__What to produce__: Of all the lines below, return only those starting with the line holding "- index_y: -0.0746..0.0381" and going on through the line holding "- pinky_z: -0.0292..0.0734", exactly as written.
____
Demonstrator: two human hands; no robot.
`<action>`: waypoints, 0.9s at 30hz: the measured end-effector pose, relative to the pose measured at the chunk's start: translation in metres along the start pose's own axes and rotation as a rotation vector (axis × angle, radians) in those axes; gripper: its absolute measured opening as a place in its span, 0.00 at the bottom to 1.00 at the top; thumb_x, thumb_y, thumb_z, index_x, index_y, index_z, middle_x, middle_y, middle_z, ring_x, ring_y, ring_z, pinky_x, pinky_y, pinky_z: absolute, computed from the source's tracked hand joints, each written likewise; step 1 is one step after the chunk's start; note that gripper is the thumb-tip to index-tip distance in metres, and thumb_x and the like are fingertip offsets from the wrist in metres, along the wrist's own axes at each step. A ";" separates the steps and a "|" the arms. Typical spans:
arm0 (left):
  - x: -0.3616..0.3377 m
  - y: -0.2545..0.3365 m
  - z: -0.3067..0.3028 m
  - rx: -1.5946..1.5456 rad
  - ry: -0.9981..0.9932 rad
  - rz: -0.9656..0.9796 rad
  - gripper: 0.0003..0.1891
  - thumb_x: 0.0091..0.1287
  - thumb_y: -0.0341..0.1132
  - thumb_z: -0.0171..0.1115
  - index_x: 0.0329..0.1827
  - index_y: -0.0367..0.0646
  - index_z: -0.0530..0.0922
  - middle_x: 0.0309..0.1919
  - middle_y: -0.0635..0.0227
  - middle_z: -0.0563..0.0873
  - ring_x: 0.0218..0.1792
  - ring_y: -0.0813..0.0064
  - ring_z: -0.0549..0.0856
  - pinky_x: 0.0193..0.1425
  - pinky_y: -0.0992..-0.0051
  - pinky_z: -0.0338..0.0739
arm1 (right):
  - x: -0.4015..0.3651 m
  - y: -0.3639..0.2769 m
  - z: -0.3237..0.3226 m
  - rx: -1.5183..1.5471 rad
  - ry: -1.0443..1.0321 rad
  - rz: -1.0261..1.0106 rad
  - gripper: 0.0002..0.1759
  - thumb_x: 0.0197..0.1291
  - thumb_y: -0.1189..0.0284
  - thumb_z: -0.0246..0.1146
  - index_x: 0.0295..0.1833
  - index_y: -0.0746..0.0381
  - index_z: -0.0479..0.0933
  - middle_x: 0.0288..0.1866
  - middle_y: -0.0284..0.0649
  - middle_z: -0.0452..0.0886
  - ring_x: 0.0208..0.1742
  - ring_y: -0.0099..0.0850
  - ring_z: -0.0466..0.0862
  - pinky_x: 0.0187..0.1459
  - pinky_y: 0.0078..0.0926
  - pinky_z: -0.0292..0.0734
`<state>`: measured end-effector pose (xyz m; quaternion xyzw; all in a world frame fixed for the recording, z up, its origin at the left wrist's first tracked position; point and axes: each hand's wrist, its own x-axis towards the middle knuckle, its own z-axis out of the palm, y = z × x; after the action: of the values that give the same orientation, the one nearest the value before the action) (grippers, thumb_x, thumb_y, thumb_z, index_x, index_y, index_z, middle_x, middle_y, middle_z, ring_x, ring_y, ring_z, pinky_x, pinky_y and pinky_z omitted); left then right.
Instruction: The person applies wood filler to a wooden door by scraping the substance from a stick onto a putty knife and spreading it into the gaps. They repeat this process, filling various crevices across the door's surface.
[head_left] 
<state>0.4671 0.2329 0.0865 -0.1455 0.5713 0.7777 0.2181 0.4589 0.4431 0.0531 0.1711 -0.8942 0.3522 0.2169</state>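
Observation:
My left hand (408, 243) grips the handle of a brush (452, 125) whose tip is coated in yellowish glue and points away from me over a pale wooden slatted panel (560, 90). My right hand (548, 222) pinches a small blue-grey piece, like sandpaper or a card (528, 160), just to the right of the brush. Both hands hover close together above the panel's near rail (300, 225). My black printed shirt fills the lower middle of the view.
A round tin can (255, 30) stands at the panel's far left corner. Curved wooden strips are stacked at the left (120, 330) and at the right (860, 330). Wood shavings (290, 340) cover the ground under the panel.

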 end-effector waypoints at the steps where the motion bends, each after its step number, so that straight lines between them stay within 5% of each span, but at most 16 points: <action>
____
__Output for this task__:
  - index_y: -0.0746..0.0381
  - index_z: -0.0479..0.0933
  - middle_x: 0.0288..0.1866
  - middle_y: -0.0284..0.0649
  - middle_z: -0.0452..0.0886
  - ring_x: 0.0208..0.1742
  - ring_y: -0.0099..0.0850
  - ring_z: -0.0466..0.0862
  - pinky_x: 0.0187..0.1459
  - pinky_y: 0.0078..0.0926
  - pinky_z: -0.0292..0.0734

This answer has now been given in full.